Directory opslaan Voer het pad in (max. 60 tekens) naar de map op de FTP-server waar u de gescande gegevens naartoe wilt sturen. Voer geen backslash in het begin van het pad in (bijvoorbeeld: brother/abc).
Bestandsnaam Selecteer een bestandsnaam in de gegeven voorinstellingen of in de door de gebruiker gedefinieerde namen. U kunt de door de gebruiker gedefinieerde namen en stijl van de bestandsnamen instellen in het menu Bestandsnaam voor scans in de linkernavigatiebalk.
Kwaliteit Selecteer een instelling voor de kwaliteit. Als u de optie Selectie gebruiker kiest, vraagt het apparaat de gebruikers een instelling op te geven telkens als deze het scanprofiel gebruiken.
Bestandstype Selecteer het type bestand dat u wilt gebruiken voor het gescande document. Als u de optie Selectie gebruiker kiest, vraagt de machine de gebruikers een instelling op te geven telkens als deze het scanprofiel gebruiken.
Documentgrootte Selecteer het formaat van het document in de lijst. Dit is nodig om ervoor te zorgen dat het gescande bestand de juiste grootte heeft.
Lang papier scannen (ADF) Selecteer de optie Aan om via de ADF (automatische documentinvoer) een document te scannen dat op lang papier is afgedrukt.
ADF automatisch rechtleggen Selecteer Automatisch om het apparaat zo in te stellen dat scheefgetrokken pagina's automatisch worden gecorrigeerd wanneer de pagina's worden gescand vanuit de ADF (automatische documentinvoer).
Lege pagina overslaan Selecteer de optie Aan om blanco pagina's van het document uit de scanresultaten te verwijderen.
Gevoeligheid geen lege pag. Selecteer het gevoeligheidsniveau voor het detecteren van blanco pagina's in de gescande gegevens. Hoe hoger het gevoeligheidsniveau, hoe gemakkelijker het voor de machine is om blanco pagina's te detecteren.
Achtergrondkleur verwijderen Wijzig de hoeveelheid achtergrondkleur die wordt verwijderd.
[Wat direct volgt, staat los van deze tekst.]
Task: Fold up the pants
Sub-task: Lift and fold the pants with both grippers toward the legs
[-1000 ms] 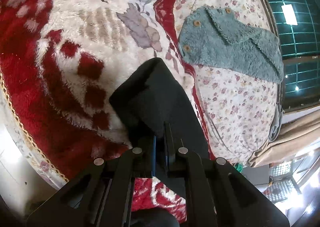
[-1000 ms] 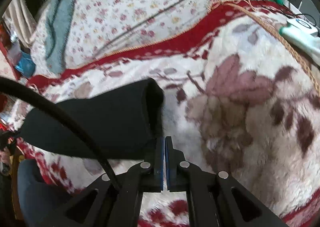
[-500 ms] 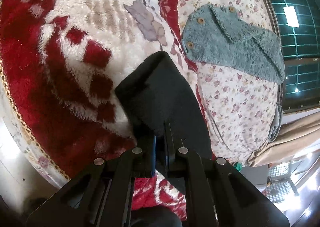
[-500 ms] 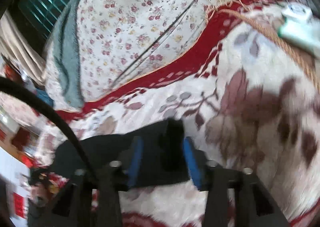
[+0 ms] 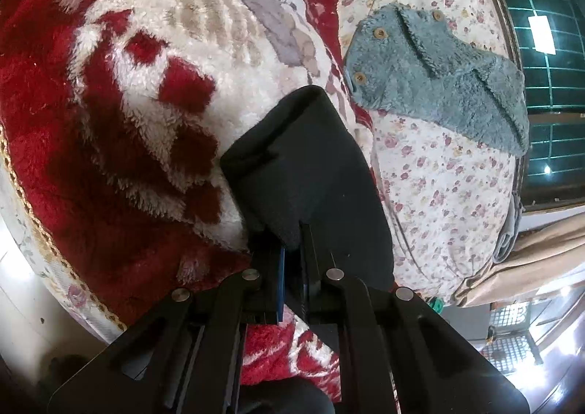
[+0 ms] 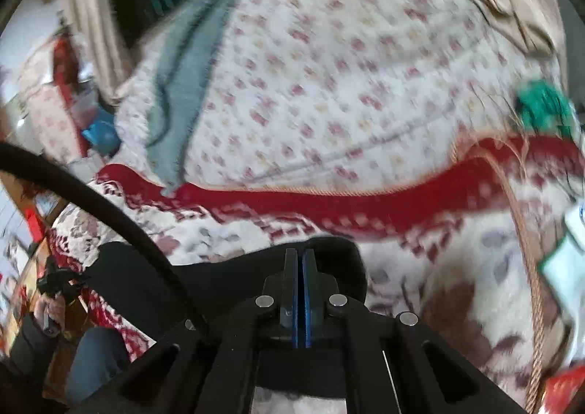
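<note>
The right gripper has swung upward, pads together over one pair of black pants; the left gripper pinches their edge.

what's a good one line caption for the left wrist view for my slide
Left tongs pinch the folded black pants on a red-and-white plush blanket, a teal fleece garment lying beyond.

Left claw: fingers nearly together, pinching a fold of the black pants, low over them.
Right claw: blue pads pressed flat together with nothing between them, tips above the pants' edge; view blurred.
</note>
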Demonstrator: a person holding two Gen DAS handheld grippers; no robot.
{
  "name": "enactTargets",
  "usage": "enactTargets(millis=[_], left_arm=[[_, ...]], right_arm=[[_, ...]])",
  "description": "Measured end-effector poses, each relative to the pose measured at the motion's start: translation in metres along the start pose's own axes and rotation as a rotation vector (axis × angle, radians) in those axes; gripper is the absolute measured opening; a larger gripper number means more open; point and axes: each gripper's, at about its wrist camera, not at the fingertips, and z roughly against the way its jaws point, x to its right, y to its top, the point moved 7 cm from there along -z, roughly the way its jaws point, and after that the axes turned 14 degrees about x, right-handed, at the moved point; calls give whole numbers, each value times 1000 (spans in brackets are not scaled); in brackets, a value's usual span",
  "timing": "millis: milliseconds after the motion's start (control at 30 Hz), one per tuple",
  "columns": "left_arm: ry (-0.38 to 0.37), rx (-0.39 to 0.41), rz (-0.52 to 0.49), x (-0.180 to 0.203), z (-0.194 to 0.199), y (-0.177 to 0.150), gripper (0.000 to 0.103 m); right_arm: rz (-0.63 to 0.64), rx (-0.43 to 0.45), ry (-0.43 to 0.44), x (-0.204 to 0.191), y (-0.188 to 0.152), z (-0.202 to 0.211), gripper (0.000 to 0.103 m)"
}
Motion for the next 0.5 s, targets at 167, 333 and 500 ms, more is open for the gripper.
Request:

2-zijdige scan Selecteer Lange zijde of Korte zijde om beide zijden van het document te scannen, afhankelijk van de lay-out van het origineel.
Helderheid Selecteer het helderheidsniveau.
Contrast Selecteer het contrastniveau.
Passieve modus Zet de optie Passieve modus aan of uit, afhankelijk van de configuratie van de FTP-server en de firewall van het netwerk. De standaardinstelling is Aan. In de meeste gevallen hoeft deze instelling niet te worden aangepast.
- Klik op Indienen.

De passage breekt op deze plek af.